**Problem requirements**
Extract each line of the records below that contains the word "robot".

--- START ---

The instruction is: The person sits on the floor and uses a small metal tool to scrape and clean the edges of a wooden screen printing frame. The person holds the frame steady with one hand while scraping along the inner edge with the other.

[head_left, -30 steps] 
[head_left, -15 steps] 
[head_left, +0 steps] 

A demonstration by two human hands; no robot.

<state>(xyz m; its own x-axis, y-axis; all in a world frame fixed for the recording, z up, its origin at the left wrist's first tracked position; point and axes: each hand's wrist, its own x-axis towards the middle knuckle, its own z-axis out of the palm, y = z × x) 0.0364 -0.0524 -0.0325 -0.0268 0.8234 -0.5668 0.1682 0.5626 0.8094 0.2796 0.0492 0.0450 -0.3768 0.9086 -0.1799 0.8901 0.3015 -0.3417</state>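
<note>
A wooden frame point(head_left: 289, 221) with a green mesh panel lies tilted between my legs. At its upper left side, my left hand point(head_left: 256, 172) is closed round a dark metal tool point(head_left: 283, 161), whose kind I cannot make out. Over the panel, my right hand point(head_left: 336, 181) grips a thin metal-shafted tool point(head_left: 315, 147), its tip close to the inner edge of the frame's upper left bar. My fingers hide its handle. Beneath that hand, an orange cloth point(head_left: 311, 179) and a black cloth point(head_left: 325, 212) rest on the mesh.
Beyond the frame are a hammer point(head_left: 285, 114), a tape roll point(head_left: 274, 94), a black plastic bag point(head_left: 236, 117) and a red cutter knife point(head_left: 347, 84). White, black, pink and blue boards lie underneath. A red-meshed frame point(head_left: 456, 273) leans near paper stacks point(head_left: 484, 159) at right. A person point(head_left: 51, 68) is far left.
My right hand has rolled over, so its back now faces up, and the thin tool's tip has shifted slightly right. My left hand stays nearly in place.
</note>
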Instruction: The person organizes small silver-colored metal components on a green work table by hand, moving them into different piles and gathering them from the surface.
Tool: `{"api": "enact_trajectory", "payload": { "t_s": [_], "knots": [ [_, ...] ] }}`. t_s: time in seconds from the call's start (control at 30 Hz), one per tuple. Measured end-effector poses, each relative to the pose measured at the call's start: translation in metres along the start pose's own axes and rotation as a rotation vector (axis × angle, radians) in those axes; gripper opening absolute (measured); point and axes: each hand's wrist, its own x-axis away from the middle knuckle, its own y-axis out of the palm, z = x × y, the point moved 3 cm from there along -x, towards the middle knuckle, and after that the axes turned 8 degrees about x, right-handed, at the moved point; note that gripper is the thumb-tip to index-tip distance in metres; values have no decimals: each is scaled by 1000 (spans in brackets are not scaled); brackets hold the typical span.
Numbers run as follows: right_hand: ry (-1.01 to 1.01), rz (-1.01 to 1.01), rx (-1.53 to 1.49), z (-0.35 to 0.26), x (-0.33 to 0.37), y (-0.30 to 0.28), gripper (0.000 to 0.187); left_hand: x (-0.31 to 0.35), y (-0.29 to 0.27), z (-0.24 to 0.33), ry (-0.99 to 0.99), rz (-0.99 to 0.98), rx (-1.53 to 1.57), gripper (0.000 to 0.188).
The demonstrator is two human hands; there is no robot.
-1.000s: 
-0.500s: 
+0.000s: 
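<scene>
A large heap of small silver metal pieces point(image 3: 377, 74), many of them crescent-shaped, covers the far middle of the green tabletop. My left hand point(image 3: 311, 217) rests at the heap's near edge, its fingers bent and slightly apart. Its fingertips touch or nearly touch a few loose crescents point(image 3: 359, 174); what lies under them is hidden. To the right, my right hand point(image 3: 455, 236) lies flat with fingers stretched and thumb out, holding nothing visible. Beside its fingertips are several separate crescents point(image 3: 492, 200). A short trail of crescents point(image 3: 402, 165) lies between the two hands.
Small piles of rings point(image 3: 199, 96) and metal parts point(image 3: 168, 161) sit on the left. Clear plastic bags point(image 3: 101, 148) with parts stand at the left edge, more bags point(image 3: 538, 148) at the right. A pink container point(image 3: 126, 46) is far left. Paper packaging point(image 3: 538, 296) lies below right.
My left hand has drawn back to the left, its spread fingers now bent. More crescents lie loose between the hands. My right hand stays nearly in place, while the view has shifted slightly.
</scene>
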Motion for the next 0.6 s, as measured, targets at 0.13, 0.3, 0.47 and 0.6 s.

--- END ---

**Response**
A demonstration by two human hands; no robot.
The demonstrator is two human hands; there is no robot.

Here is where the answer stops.